Dalam ajang Cannes Lions 2026, perusahaan memperkenalkan berbagai inovasi AI yang di fokuskan untuk membantu pengiklan menghasilkan kampanye yang lebih efektif. Teknologi tersebut di rancang agar mampu mendukung proses kreatif sekaligus meningkatkan performa iklan melalui analisis data secara otomatis.

Berdasarkan analisis terhadap lebih dari satu juta kampanye iklan yang di jalankan di platform Meta, perusahaan mengungkapkan bahwa setiap pengeluaran sebesar USD1 rata-rata mampu menghasilkan pendapatan sekitar USD4,13 bagi pengiklan. Angka tersebut menunjukkan peningkatan efisiensi sekitar 25 persen di bandingkan performa yang tercatat pada 2022.

Hasil tersebut menjadi indikator bahwa pemanfaatan AI tidak hanya berfungsi sebagai alat pendukung kreativitas, tetapi juga mampu memberikan dampak langsung terhadap peningkatan keuntungan bisnis.
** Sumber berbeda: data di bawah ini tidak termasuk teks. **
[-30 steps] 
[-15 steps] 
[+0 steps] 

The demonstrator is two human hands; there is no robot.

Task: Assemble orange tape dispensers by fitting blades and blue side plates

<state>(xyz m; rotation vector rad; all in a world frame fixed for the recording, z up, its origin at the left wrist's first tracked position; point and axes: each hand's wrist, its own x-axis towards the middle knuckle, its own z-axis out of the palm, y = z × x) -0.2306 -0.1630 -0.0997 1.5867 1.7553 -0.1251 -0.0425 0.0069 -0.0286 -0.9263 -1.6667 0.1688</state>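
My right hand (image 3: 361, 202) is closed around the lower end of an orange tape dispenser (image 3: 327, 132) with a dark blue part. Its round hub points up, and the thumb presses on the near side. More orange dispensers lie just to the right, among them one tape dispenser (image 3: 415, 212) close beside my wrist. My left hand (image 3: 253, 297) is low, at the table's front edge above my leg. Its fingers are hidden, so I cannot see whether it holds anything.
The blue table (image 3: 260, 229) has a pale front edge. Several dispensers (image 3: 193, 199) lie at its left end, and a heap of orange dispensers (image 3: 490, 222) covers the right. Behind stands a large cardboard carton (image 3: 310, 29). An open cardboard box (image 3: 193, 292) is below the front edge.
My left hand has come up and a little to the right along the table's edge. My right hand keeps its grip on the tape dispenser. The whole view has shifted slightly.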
Hadirkan Solusi AI End-to-End untuk Brand dan Agensi

Selain menghadirkan teknologi analisis kampanye, Meta juga meluncurkan solusi kreatif berbasis AI yang mampu mempelajari karakteristik sebuah merek. Sistem tersebut di rancang untuk membantu perusahaan menghasilkan materi promosi yang lebih relevan dengan identitas brand serta preferensi target audiens.

Melalui ruang kerja kreatif yang terintegrasi, tim pemasaran dan kreator dapat memantau performa kampanye secara real-time. Seluruh rekomendasi yang di hasilkan AI di dasarkan pada data aktual sehingga keputusan pemasaran dapat dilakukan secara lebih terukur.
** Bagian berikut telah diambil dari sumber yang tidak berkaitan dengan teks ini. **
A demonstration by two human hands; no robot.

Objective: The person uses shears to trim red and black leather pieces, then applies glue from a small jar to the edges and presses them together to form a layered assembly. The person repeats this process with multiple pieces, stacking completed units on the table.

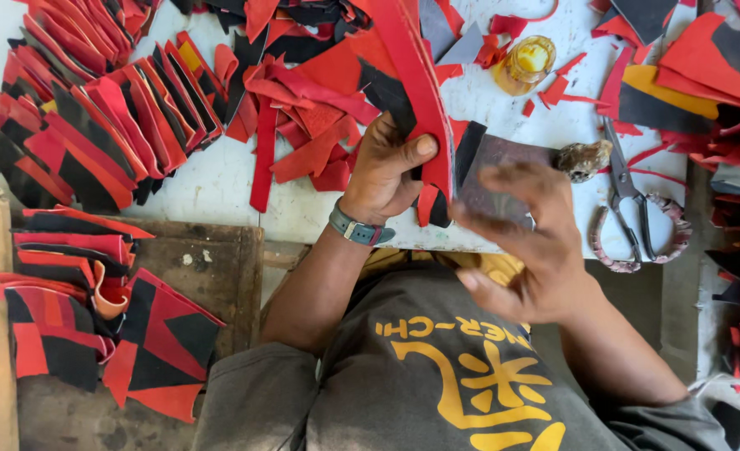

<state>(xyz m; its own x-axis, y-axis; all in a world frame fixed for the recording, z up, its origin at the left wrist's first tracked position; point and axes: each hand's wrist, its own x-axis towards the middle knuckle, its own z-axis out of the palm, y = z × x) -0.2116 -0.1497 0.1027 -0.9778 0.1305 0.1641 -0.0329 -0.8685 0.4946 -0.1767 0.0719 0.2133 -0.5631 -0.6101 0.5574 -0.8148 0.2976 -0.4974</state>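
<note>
While left hand [384, 171] pinches red strip [420, 92] with thumb pressed on, I see right hand [524, 242] blurred just beside it, fingers spread, scissors [633, 209] beyond.

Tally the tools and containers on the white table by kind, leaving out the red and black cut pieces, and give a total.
Scissors: 1
Small amber jar: 1
Dark flat block by the right hand: 1
Brownish lump beside the block: 1
Total: 4
</note>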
Meta juga memperluas kolaborasinya dengan perusahaan periklanan global WPP melalui integrasi ke platform WPP Open. Langkah tersebut di harapkan mampu mempermudah agensi dalam memanfaatkan teknologi AI pada proses produksi hingga evaluasi kampanye iklan.

Tak hanya itu, perusahaan turut memperbarui layanan Ads Manager dengan menghadirkan fitur pembuatan teks otomatis pada gambar iklan. Serta teknologi penerjemahan multimedia yang kini telah mendukung bahasa Indonesia. Pembaruan ini di harapkan dapat membantu pelaku usaha menjangkau audiens yang lebih luas dengan proses produksi konten yang semakin efisien.

Kesimpulan

Penghentian fitur generator gambar AI yang memanfaatkan unggahan Instagram sebagai referensi menunjukkan bahwa pengembangan teknologi harus tetap memperhatikan aspek privasi dan kenyamanan pengguna. Meski inovasi AI terus berkembang pesat, transparansi serta kendali pengguna terhadap data pribadi menjadi faktor penting dalam membangun kepercayaan publik.

Di sisi lain, Meta tetap menunjukkan komitmennya dalam mengembangkan kecerdasan buatan melalui berbagai solusi untuk industri periklanan. Dengan menghadirkan teknologi yang semakin canggih dan efisien, perusahaan berharap AI dapat menjadi alat yang tidak hanya meningkatkan kreativitas. Tetapi juga memberikan nilai tambah bagi pelaku bisnis di berbagai sektor.